**Data block:**
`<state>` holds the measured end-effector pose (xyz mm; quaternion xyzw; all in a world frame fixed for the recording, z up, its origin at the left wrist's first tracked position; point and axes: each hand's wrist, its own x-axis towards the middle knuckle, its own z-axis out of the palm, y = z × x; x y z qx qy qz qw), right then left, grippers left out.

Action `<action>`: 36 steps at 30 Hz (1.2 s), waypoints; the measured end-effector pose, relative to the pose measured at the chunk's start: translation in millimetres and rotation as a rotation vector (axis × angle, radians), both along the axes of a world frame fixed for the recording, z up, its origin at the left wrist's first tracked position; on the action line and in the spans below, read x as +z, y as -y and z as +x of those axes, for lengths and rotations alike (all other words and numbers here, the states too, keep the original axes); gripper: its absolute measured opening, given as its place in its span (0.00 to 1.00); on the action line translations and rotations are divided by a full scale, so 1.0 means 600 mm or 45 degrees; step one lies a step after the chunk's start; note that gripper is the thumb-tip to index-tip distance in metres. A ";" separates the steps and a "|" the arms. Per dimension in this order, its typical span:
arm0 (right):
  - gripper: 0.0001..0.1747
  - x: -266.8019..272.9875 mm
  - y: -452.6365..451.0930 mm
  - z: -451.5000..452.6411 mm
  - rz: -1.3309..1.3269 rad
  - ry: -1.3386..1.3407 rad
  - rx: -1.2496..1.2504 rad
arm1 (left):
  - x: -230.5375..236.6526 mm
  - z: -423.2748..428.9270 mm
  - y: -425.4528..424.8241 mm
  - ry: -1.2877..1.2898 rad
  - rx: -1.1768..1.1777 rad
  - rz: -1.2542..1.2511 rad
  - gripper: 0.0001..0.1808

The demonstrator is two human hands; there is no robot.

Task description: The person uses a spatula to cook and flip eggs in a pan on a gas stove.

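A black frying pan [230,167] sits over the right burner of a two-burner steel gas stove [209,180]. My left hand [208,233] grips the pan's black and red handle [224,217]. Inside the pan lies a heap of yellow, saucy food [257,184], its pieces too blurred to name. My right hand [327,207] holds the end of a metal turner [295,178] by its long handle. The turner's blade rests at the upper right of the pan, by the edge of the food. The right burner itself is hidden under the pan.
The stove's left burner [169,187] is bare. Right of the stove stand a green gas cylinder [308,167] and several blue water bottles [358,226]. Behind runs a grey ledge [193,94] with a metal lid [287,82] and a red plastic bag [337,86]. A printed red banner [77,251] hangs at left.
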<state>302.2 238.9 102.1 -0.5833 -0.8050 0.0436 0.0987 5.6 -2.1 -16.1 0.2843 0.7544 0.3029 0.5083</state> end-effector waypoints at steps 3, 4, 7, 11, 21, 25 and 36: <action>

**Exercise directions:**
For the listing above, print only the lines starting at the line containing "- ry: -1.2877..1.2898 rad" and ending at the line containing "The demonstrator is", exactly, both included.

**Solved exercise:**
  - ry: -1.2877..1.2898 rad
  - rx: -1.1768..1.1777 rad
  - rz: -1.2542..1.2511 rad
  - gripper: 0.0001..0.1808

The demonstrator is two human hands; there is no robot.

This exercise calls for no further output.